Tactics for Text Mining non-Roman Scripts
Authors: Hilary Faxon, Ph.D. & Win Moe
With the help of neural networks and natural language processing, interest in data science approaches to textual analysis has exploded in recent years. But much of this research is done in English, or at least on Roman scripts. While English might be the world’s most common language, Mandarin and Hindi are close behind. For computational social scientists, urgent global issues demand new sorts of literacy. Researchers curious about political attitudes in Russia or Hong Kong will have to tackle various challenges of tokenization, encoding, and fonts.
Here, we draw on experience assembling and text mining a Burmese language corpus drawn from Facebook posts to discuss approaches and challenges for working with low-resource languages with non-Roman scripts. This work was part of a larger project to explore rural markets and politics on Myanmar Facebook. As part of this work, Hilary’s team used CrowdTangle, a tool for monitoring public content from Facebook, Instagram, and Reddit, to identify popular posts from Burmese language Facebook groups and pages related to farming and agriculture over the course of 13 weeks between December 2020 and April 2021. After assembling the 2,005 post corpus, Hilary, a former D-Lab Data Science Fellow and primarily a qualitative researcher, teamed up with Berkeley undergraduate computer science major Win Moe to explore the material through text mining.

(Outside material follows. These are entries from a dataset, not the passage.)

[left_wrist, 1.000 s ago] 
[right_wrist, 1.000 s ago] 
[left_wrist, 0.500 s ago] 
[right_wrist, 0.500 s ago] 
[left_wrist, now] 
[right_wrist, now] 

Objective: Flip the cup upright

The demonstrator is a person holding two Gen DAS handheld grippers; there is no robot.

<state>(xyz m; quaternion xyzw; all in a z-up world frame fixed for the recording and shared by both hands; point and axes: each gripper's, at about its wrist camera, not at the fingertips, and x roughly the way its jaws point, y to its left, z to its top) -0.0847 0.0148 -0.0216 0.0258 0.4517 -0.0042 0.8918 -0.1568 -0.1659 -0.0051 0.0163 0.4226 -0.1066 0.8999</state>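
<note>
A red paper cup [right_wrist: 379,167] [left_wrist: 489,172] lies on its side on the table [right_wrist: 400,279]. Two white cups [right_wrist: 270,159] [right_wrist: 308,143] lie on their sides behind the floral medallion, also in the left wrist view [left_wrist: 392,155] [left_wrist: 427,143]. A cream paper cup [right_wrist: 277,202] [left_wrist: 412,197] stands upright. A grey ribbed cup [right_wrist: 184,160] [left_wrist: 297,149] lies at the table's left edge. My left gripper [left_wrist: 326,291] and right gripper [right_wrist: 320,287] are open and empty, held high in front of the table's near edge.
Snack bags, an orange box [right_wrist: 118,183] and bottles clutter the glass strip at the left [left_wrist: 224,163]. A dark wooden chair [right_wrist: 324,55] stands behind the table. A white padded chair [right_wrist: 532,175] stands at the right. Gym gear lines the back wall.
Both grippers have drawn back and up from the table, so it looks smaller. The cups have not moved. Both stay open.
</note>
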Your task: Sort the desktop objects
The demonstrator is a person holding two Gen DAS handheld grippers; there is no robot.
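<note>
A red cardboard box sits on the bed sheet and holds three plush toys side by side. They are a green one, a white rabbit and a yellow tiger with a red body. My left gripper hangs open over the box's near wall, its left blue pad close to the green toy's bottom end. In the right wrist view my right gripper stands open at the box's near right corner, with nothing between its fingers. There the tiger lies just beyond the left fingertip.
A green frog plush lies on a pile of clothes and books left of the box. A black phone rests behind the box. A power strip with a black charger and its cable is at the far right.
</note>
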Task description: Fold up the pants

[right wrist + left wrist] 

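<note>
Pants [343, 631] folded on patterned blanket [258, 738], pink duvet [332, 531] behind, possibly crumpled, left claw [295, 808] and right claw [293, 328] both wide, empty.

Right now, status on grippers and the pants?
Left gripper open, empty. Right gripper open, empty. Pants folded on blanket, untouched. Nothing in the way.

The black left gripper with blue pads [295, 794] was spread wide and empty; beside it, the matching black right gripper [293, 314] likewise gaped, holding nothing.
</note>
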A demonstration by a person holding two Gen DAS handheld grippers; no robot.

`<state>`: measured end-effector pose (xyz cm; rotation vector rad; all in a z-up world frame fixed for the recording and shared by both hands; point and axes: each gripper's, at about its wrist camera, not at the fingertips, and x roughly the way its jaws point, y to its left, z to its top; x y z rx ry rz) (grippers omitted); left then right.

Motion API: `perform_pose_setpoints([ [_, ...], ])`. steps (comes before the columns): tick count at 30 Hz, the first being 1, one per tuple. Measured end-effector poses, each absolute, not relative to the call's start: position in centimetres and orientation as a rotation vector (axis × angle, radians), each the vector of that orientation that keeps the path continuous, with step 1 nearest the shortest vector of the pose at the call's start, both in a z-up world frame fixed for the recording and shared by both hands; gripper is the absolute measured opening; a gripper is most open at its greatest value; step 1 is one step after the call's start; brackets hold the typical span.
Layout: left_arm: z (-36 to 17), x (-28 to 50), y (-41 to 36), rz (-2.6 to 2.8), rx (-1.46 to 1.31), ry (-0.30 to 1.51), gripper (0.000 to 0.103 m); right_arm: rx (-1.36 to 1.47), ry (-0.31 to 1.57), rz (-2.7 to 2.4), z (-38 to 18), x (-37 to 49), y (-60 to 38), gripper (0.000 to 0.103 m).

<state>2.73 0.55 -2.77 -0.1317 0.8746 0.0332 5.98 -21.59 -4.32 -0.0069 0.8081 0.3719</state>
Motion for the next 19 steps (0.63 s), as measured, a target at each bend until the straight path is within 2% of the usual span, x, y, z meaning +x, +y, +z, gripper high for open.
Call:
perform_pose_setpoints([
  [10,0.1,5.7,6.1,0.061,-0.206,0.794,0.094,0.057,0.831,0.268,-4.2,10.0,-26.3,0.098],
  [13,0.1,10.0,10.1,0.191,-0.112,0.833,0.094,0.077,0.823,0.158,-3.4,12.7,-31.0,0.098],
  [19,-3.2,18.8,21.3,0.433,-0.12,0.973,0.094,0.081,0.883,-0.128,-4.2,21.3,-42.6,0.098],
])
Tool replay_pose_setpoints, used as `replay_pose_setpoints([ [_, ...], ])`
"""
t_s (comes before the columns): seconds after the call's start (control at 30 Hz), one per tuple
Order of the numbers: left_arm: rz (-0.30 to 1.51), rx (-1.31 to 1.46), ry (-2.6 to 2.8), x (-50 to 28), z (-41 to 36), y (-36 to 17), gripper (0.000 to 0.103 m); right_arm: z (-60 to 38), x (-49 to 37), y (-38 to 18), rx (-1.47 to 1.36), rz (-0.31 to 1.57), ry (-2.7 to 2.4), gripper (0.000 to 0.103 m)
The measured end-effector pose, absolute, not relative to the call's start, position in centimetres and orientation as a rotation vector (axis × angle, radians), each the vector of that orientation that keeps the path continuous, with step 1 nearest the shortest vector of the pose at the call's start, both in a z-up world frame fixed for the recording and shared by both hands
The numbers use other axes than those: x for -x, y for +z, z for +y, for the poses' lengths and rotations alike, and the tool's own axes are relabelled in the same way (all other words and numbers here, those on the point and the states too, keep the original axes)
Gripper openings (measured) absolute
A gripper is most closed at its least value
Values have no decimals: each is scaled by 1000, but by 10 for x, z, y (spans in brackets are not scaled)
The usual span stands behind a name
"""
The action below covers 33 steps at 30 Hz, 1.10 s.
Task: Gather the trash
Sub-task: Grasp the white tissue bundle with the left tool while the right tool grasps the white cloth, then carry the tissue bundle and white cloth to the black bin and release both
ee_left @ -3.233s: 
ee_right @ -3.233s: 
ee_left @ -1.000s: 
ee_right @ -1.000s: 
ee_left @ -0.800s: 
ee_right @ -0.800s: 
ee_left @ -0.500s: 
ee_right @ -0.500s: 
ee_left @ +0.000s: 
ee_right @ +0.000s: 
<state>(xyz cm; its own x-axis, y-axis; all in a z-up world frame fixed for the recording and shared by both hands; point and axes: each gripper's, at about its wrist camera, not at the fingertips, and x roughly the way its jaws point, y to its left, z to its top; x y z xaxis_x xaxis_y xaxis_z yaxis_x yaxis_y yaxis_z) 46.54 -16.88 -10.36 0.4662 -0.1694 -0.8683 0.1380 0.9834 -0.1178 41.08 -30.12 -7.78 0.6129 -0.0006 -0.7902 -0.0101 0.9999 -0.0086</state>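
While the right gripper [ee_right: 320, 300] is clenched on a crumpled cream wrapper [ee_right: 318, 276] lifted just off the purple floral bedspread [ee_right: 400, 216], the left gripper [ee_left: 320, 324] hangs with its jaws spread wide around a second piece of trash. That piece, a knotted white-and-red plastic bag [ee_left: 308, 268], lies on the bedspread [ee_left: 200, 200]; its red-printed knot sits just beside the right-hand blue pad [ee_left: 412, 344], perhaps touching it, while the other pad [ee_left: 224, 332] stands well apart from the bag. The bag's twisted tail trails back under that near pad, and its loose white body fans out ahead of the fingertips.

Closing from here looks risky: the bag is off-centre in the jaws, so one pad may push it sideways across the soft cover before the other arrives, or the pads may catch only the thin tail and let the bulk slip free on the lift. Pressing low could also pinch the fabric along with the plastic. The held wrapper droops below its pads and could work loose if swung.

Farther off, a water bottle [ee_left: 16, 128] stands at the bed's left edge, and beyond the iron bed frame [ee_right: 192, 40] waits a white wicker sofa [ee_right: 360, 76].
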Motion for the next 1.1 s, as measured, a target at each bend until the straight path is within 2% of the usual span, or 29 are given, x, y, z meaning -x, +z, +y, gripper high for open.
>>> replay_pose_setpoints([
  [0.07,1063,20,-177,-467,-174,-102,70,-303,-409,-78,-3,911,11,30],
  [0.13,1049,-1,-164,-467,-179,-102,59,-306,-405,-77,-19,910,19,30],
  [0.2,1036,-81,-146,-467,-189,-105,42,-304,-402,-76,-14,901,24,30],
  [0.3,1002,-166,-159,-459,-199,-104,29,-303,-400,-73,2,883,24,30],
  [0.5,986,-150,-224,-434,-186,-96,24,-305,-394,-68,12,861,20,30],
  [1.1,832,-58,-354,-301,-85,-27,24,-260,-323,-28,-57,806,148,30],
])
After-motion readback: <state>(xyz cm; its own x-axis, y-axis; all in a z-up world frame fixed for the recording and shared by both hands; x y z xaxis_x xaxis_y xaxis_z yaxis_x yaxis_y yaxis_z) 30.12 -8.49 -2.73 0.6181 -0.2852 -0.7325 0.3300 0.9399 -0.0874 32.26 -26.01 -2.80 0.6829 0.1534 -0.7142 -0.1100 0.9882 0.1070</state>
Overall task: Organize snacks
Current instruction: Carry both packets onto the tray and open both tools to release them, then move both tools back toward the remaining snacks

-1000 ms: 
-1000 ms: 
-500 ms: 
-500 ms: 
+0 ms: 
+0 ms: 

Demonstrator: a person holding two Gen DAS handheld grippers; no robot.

Myanmar’s historical isolation during decades of dictatorship resulted in the development of a different character encoding system, Zawgyi. While Unicode has grown in popularity, many Facebook users continue to use Zawgyi. An initial step was to standardize the character formatting of all text to Unicode through an online Unicode converter.
Additional challenges for text mining arose due to the underlying structure of Burmese words and sentences. Burmese, a tonal language spoken by over 40 million people, predominantly in the country now known as Myanmar, is part of the Sino-Tibetan language family. Like many languages used across South and Southeast Asia, its script is an abugida, meaning that consonant-vowel sequences are written as units, rather than as separate letters in an alphabet.
For example, the word “Myanmar” combines the sounds:
“m” (မ) + “y” (မြ) + “an” (မြန်)
and then “m” (မ) + “ahh” (မာ)
to produce “Myanmar” (မြန်မာ)
In Burmese, there are additive strokes that can change the entire meaning of a word. There are no clear word spacing conventions when forming sentences, leading to public posts having very different spacing methods. Therefore, it was important to first delete all spaces in the text. Next, we found a word segmenter that could run accurately and efficiently. Most tools we considered were not installable or scalable to our texts. We chose a basic word-matching method from a dictionary text file, which was easily modified to run through the textual database, while assigning each word to its source, date, and whether it’s from a page or group.
One of the shortcomings was its inconsistency in breaking up compound words into smaller words that carry their own meaning. An example of this would be the Burmese words “mountain” (တောင်) and “person” (သူ). While there are some cases in which separating these would be useful, this would cause problems in our case, since their compound (တောင်သူ) is one of several words that means “farmer”.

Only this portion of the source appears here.